Convert a binary value to decimal format: multiply the last digit of the binary value by 20, and the last and second digits by 21 ,......, Until the maximum bit is multiplied by 2n, then the result of adding the product is its decimal expression.
Convert binary 11110 to decimal
(11110) 2 = 1*24 + 1*23 + 1*22 + 1*21 + 0*20 =
= 16 + 8 + 4 + 2 + 0
= (30) 10
Convert an octal value to decimal format: multiply the last bits of the octal value by 80, and the last and second BITs by 81 ,......, Until the maximum bit is multiplied by 8n, then the result of adding the product is its decimal expression.
Convert octal 36 to decimal
(36) 8 = 3*81 + 6*80 = 24 + 6 = (30) 10
Convert a hexadecimal system to decimal: multiply the last digit of the hexadecimal system by 160, and multiply the last and second digits by 161 ,......, Until the maximum bit is multiplied by 16 N, then the result of adding the product is its decimal expression.
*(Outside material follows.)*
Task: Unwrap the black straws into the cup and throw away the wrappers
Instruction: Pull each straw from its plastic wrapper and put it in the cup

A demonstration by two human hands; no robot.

Convert hexadecimal 1E to decimal
(1E) 16 = 1*161 + 14*160 = 16 + 14 = (30) 10
3. Convert binary data to octal data
(1) convert a binary number to an octal number: For integers, each three digits of the binary number are divided into one group from the low to the high. If there are not three digits, add 0 to the left of the high position, replace each three-digit binary number with an octal number. The decimal part starts from the decimal point and is converted from left to right to each three-digit group. For example:
To convert 1101001 of the binary data to 8 bytes
(001 101 001) 2
|
(1 5 1) 8
(1101001) 2 = (151) 8
(2) convert an octal number to a binary number: replace each octal number with a three-digit binary number. For example, convert an octal number (643.503) 8 to a binary number, then
(6 4 3. 5 0 3) 8
|
(110 100 011. 101 000 011) 2
(643.503) 8 = (110100011.101000011) 2
4. Conversion between binary and hexadecimal
(1) convert a binary number to a hexadecimal number: because the power of 2 is equal to 16, according to the binary and octal conversion methods, each four digits of the binary number are represented by a hexadecimal number. The integer part is converted from the right to the left to a group of four decimal points, the decimal part is converted from the decimal point to the right by a group of four digits.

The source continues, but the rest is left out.